SUPPLIED DATA.
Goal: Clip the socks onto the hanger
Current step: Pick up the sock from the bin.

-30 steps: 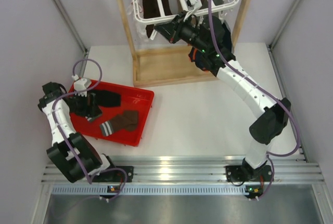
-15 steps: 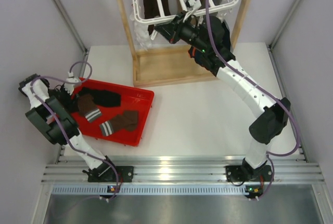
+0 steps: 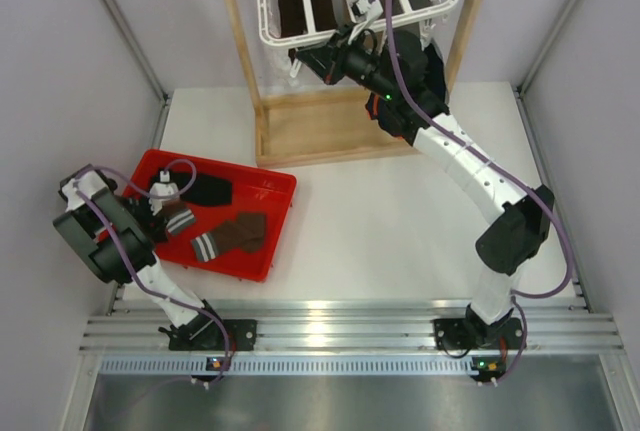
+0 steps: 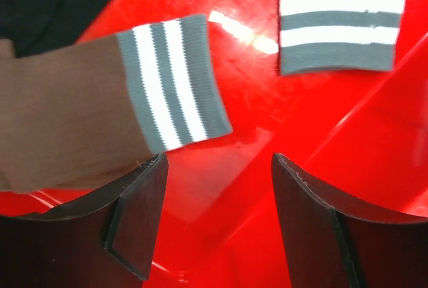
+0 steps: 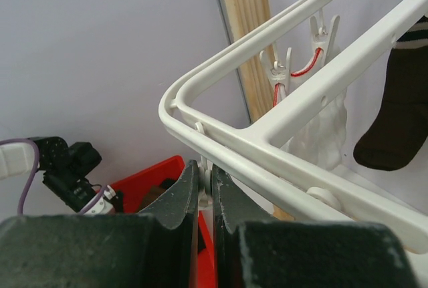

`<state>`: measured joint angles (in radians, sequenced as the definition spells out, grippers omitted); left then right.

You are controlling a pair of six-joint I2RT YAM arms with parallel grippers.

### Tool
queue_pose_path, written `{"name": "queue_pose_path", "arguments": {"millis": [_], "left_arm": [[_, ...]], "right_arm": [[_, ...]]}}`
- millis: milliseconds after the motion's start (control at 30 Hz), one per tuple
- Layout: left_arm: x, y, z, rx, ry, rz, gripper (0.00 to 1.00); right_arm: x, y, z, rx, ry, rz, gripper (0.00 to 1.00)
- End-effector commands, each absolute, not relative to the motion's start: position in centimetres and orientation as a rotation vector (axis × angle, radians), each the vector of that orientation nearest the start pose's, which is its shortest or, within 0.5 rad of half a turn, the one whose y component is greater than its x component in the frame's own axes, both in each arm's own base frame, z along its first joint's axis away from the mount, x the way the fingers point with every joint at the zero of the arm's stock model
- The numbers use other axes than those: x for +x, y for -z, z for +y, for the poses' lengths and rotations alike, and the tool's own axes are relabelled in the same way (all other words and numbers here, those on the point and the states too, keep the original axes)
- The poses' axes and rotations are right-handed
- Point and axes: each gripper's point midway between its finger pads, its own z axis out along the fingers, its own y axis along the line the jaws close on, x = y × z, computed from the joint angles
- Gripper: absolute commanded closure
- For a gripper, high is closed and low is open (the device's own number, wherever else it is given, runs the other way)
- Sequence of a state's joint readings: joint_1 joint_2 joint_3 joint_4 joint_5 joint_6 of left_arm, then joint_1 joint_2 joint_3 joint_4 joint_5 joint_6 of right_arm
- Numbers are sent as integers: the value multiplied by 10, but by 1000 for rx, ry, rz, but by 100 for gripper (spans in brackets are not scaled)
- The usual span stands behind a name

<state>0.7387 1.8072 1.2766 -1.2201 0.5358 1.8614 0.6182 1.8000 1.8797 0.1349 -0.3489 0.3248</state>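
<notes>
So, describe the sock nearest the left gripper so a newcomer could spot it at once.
Find the red plastic tray on the left of the white table, by the left gripper. Two dark brown fabric socks with grey-and-white striped cuffs lie there; it is the one nearer the tray's left end, not the one mid-tray.

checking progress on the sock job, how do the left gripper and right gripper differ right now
Jaws: the left gripper stands open, holding nothing; the right gripper is shut on a white piece under the rim of the hanger.
Place: the left gripper hangs low over the red tray, next to a striped-cuff sock; the right gripper is up at the hanger.
Both have dark fingers.
</notes>
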Motion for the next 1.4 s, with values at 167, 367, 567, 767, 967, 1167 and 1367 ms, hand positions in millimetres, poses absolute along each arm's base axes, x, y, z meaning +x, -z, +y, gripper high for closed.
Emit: {"name": "queue_pose_path", "arguments": {"millis": [167,367,567,767,967,1167,1367], "left_arm": [[274,-52,153,1459,332,2068,31],[283,-41,148,1413,319,2052,32],[280,-18,153,1449,330,2078,37],[275,-5,143,1485,315,2055,45],[265,-15,134,1465,341,2077,73],[272,-89,113,1294,408,2040,98],[264,-186,81,1116,399,1984,100]], "right_arm": [[432,-465,368,-479,-951,1342,100],[440,-460,362,-454,-958,1366,100],[442,-456,364,-452,-956,1372,100],[445,-456,364,-450,-948,1371,100],[443,-461,362,-431,-959,1374,100],[437,-465,355,-390,-968,1369,100],[433,-484,355,-355,-1026,1341,100]]}}
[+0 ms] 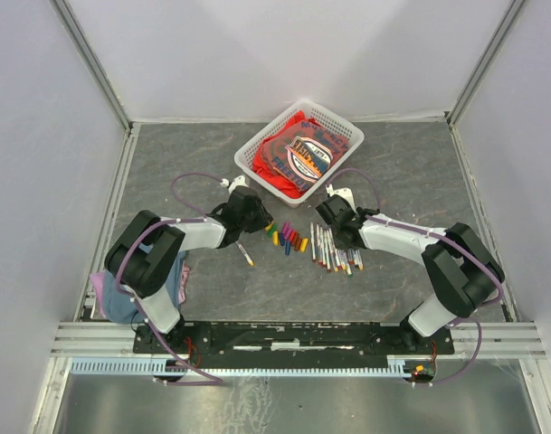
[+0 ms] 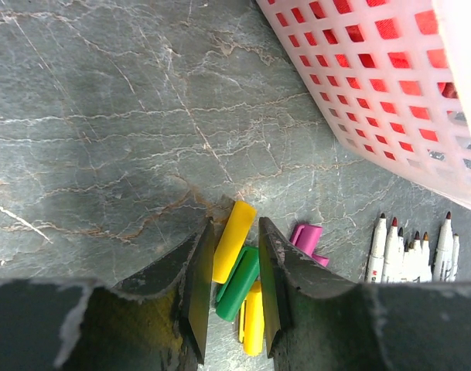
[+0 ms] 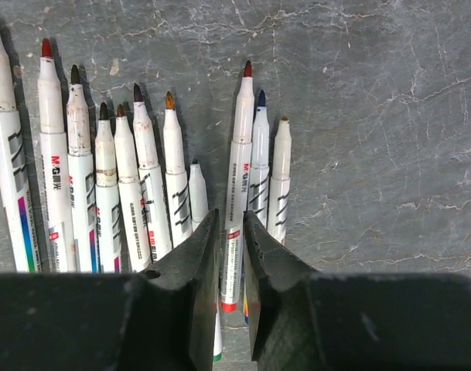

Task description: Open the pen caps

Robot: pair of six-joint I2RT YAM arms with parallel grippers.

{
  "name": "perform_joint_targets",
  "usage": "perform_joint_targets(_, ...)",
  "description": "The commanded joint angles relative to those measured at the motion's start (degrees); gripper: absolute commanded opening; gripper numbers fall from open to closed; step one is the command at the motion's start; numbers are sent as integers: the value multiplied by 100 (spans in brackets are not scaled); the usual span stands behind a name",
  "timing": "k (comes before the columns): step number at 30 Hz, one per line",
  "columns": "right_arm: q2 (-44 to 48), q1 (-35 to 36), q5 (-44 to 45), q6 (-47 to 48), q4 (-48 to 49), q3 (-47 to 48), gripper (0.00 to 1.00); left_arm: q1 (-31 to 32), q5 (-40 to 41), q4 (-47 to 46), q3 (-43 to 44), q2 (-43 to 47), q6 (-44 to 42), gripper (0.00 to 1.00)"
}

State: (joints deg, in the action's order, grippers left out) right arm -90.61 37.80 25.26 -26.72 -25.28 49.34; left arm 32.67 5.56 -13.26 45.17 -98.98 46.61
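Several pen caps [image 1: 289, 239] lie in a loose row on the table between my grippers. My left gripper [image 1: 260, 220] hangs just left of them, open. In the left wrist view its jaws [image 2: 235, 224] straddle a yellow cap [image 2: 233, 239], a green cap [image 2: 239, 282] and a second yellow cap [image 2: 254, 317], all lying on the table. Pink caps [image 2: 306, 238] lie to the right. My right gripper [image 1: 334, 220] is over the row of uncapped white pens [image 1: 334, 253]. It [image 3: 230, 212] is closed narrowly on a red-tipped pen [image 3: 241, 139].
A white basket [image 1: 257, 149] holding a red cloth stands just behind the caps; its wall [image 2: 374, 116] is close to my left gripper. One lone pen [image 1: 245, 253] lies left of the caps. A bundle of cloth [image 1: 112, 294] sits by the left arm's base.
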Motion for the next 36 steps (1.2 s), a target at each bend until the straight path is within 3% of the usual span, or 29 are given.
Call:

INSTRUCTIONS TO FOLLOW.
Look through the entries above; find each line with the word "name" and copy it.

OUTPUT OF THE TASK.
queue_pose_path, written `{"name": "queue_pose_path", "arguments": {"millis": [_], "left_arm": [[_, ...]], "right_arm": [[_, ...]]}}`
- The usual span stands behind a name
Emit: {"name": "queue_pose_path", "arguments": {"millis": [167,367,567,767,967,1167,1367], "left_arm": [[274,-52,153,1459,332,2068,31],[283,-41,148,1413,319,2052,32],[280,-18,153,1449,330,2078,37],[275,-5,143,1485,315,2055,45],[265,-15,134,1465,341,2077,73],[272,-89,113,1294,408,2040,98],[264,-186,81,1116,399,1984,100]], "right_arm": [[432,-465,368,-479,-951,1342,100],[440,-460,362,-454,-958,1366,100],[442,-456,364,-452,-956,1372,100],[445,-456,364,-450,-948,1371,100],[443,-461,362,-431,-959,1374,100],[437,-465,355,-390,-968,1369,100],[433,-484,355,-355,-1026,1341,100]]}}
  "name": "perform_joint_targets",
  "description": "The commanded joint angles relative to those measured at the motion's start (degrees); gripper: absolute commanded opening; gripper numbers fall from open to closed; step one is the command at the motion's start; numbers are sent as integers: the value multiplied by 100 (spans in brackets are not scaled); the usual span stands behind a name",

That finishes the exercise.